Interview: Sri Lanka wants infrastructure that generate revenue, says Niroshan Perera

Apr 22, 2016 (LBO) – Sri Lanka will move ahead with development projects that generate revenue while strengthening accountability of state institutions to Parliament, a government minister said.

State Minister for National Policies and Economic Affairs, Niroshan Perera, spoke to Lanka Business Online on several aspects of policy.

Projects such as the Mattala airport and Hambantota harbour will be developed to generate revenue, he said.

“If you take large-scale infrastructure projects such as the Mattala airport and the Hambantota harbour, we have to tie them to income generating activities. So, that is why we have talked with the Chinese,” Perera said.

“We are in the process of having a large industrial zone in the Hambantota area. With that zone, connecting the airport for cargo as well as Chinese tourists and other tourists will be a boost to the Sri Lankan economy.”

Sri Lanka’s current government, which took office last year, appears to have better plans to improve accountability of state enterprises and increase transparency compared with its predecessor. This could be a crucial step in improving public information and stemming losses at state enterprises.

Nevertheless, senior-most politicians of this government are often long on plans and hurling accusations, and short on evidence to back it up, which does not improve public dialogue.

Accountability to Parliament
Perera believes there is a firm push to improve accountability of state enterprises.

“We have to rectify some of the large number of institutions that are bleeding. In terms of responsibility we have presented all these things to Parliament,” Perera said.

“COPE and COPA have been strengthened,” he added, referring to the Committee on Public Enterprises, and Committee on Public Accounts, which have members of the opposition sitting in them.

Rather than report to Parliament every two years, some heads of state institutions have been called frequently to report on progress, he said.

Although the State Minister didn’t provide details, he said Sri Lanka’s debt may be as high as 10.5 trillion rupees. This likely includes debt of state enterprises.

Given that the island’s state enterprises have always been in debt, it isn’t immediately clear whether this adversely impacts the government’s debt ratios.

Restructuring SriLankan
The loss leader is Sri Lankan Airlines, and Perera said a review is taking place of orders placed for aircraft.

Some of the new aircraft could manage long haul flights to North America, while the longest routes SriLankan managed previously were to Europe.

“There is a review going on whether we need that type of aircraft. Based on that the government will take a decision.

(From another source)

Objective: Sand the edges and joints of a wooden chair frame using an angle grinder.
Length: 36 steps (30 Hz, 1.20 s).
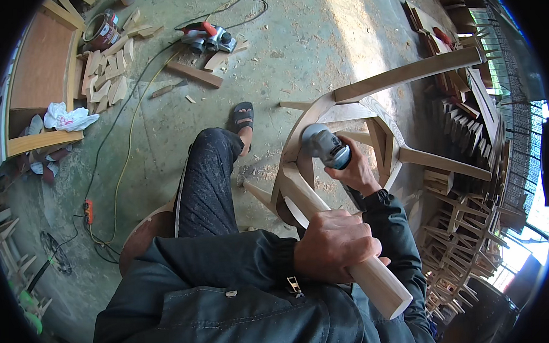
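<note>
right hand (356, 168): fingers wrapped round power tool (325, 144), forearm reaching forward | key relation: tool head ahead-left of those fingers, over chair frame (293, 145) curved rail, contact can't tell; tool axis slants forward-left; right hand nearer | left hand (337, 245): fist round chair leg (384, 291), forearm in from left

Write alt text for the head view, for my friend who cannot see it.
Someone's right hand holds a grey power tool at a wooden chair frame, while the left hand grips one of its bars. A red-handled planer and wood scraps lie on the floor beyond.
</note>
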Motion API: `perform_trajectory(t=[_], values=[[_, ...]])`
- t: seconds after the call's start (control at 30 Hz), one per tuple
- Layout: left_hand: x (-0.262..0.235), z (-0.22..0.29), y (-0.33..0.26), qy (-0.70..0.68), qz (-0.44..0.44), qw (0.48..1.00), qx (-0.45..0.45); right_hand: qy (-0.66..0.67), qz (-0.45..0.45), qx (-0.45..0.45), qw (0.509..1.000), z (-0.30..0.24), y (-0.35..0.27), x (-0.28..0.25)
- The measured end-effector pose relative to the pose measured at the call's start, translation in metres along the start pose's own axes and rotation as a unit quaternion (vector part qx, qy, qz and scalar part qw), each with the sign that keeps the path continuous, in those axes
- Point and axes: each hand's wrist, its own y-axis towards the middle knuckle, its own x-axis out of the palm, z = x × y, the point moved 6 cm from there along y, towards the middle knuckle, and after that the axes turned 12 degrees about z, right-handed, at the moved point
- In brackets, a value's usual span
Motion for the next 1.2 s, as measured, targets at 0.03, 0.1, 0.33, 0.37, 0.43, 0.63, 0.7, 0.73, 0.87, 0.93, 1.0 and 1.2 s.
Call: perform_trajectory(t=[0.03, 0.1, 0.33, 0.37, 0.43, 0.63, 0.7, 0.73, 0.87, 0.93, 1.0, 1.2], values=[[0.000, 0.000, 0.001, -0.009, 0.002, 1.000, 0.001, 0.017, 0.051, 0.021, 0.998, 0.003, 0.001, -0.005], [0.001, -0.001, 0.003, -0.018, 0.004, 1.000, 0.003, 0.006, 0.067, 0.039, 0.997, 0.004, 0.006, -0.006], [-0.001, 0.000, -0.003, -0.011, 0.001, 1.000, 0.010, 0.014, -0.080, -0.079, 0.994, -0.045, 0.033, 0.018], [-0.001, 0.000, -0.003, -0.012, -0.001, 1.000, 0.012, 0.009, -0.096, -0.084, 0.992, -0.048, 0.034, 0.019], [0.000, 0.000, -0.004, -0.009, 0.001, 1.000, 0.009, 0.004, -0.114, -0.090, 0.989, -0.051, 0.037, 0.020], [0.000, -0.001, -0.002, -0.009, -0.003, 1.000, 0.006, -0.009, -0.152, -0.098, 0.983, -0.061, 0.040, 0.024], [0.000, -0.002, -0.002, -0.006, -0.008, 1.000, 0.002, -0.015, -0.171, -0.094, 0.981, -0.064, 0.040, 0.026], [0.001, -0.002, -0.002, -0.005, -0.010, 1.000, 0.003, -0.014, -0.171, -0.095, 0.981, -0.063, 0.040, 0.027], [0.001, -0.002, -0.003, -0.003, -0.012, 1.000, 0.009, -0.026, -0.165, -0.115, 0.979, -0.061, 0.040, 0.025], [0.001, -0.002, -0.004, -0.004, -0.008, 1.000, 0.006, -0.025, -0.163, -0.128, 0.978, -0.055, 0.040, 0.014], [0.000, -0.002, -0.003, -0.005, -0.004, 1.000, 0.002, -0.078, -0.132, -0.140, 0.978, -0.046, 0.039, -0.001], [-0.001, 0.000, -0.002, 0.011, -0.012, 1.000, -0.001, -0.060, -0.103, -0.102, 0.988, -0.062, 0.045, 0.002]])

Ultimately we are competing with other more efficient airlines,” he said.

A private investor is one of the options they were considering in terms of restructuring it, he added.

“As a new government we are faced with restructuring all these institutions, we have to transfer the debt. Even if you are going for a private-public partnership, I don’t think private sector institutions will take the debt.”

A flagship project will be the Port City, and the government is putting the finishing touches on an agreement.

“We are still negotiating what the exact size is going to be, next month we will have a new agreement with the company which is doing the Port City. It won’t be expanded,” he said.

Raising tax revenue
In terms of government revenues, Perera said essential items would be exempt in a planned VAT increase to 15 percent in May, and they would try to minimize the impact on the public.

A slowdown in exports had affected government revenue, but there were plans to increase revenue over the next few years.

“We believe that the high society should pay their fair amount of taxes,” Perera said. Sectors such as tourism had potential to provide more revenue to the government, he added.

Another source of revenue could be money hidden abroad.

“Individuals have been taking money out of the country. First thing to do is have very good anti-corruption measures. We need those institutions. We hope especially Parliament will take a lead in this.”

“The Prime Minister’s decision is to make the Parliament the key area where all these decisions will be made public.”